Step 3: Design the Daily Triage Process — The Morning Ritual

Purpose: Define the exact daily process. This is a 15-30 minute morning ritual that happens EVERY business day without exception. Consistency is what makes it work.

The 5-Step Daily Triage

Step 1 — Pull the Risk Report (2 minutes)

  • Open your CRM saved view / triage dashboard / spreadsheet
  • Review all deals that hit risk criteria since yesterday
  • Quick scan: how many flagged? Any new flags? Any high-value flags?
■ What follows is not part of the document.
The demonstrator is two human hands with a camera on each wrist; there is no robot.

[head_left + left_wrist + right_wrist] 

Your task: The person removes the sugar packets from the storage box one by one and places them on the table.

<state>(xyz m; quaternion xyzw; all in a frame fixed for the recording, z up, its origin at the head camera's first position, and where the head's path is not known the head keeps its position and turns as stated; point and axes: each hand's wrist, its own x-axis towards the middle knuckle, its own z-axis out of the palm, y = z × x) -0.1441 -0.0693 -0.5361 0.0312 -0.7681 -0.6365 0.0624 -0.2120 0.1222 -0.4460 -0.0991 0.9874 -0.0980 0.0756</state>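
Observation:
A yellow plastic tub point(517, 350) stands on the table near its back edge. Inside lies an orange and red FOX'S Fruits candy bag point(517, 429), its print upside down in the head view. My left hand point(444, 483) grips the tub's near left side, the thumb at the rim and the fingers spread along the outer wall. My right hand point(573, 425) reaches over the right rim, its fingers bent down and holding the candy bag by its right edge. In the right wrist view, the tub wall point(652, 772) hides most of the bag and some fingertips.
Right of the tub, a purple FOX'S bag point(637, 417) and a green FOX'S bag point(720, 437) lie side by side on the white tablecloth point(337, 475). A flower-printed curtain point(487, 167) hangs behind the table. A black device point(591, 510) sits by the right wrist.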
Step 2 — Score Each Flagged Deal (5-10 minutes)

  • Use a simple point system to prioritize:
Factor Points
Deal value above threshold +3
In final stage (proposal/negotiation) +3
No activity 7-14 days +1
No activity 14+ days +2
Proposal unanswered 5+ days +2
Meeting rescheduled 2+ times +1
Previously flagged and intervention attempted +1
  • Add up points per deal
  • Rank by score descending

Step 3 — Identify Top Priority Deals (2 minutes)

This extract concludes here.